Would you please return the lines of the material that contain the word "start"?

··· STORED DATA ···

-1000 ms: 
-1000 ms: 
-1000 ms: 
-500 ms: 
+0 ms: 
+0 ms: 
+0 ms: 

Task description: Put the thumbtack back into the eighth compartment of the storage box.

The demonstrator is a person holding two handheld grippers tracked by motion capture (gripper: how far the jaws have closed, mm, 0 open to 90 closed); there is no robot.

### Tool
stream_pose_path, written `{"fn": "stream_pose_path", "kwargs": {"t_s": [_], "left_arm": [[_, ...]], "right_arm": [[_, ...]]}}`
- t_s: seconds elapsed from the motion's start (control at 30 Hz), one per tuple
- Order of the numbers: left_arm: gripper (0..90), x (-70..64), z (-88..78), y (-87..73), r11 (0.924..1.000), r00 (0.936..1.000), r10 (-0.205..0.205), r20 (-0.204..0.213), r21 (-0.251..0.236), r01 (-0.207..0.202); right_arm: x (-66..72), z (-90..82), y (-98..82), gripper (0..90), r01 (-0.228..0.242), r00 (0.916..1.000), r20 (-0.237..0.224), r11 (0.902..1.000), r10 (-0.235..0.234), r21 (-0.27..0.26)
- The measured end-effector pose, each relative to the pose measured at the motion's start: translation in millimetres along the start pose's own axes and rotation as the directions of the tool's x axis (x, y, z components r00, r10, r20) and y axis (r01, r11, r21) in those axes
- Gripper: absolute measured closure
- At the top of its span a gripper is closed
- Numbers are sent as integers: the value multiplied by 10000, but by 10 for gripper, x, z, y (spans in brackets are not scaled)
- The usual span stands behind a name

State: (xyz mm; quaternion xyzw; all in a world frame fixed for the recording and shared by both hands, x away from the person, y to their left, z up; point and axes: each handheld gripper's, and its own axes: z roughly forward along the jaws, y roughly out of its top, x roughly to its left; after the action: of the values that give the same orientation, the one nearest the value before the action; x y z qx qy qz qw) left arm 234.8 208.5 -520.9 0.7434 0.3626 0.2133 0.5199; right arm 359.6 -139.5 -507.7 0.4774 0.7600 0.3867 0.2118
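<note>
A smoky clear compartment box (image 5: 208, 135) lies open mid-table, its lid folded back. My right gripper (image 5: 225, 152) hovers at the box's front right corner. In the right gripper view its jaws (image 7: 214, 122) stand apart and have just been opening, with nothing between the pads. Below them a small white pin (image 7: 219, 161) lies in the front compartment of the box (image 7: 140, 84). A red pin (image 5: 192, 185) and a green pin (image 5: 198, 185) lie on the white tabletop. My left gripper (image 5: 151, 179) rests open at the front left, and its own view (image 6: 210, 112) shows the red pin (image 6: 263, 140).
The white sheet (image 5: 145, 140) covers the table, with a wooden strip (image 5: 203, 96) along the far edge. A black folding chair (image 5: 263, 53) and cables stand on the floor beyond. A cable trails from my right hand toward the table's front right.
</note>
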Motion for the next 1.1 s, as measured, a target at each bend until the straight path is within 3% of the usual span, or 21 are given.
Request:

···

● **SOLUTION TO THIS TASK**:
- t_s: seconds elapsed from the motion's start (control at 30 Hz), one per tuple
- The measured end-effector pose, each relative to the pose measured at the motion's start: translation in millimetres along the start pose's own axes and rotation as the directions of the tool's x axis (x, y, z components r00, r10, r20) and y axis (r01, r11, r21) in those axes

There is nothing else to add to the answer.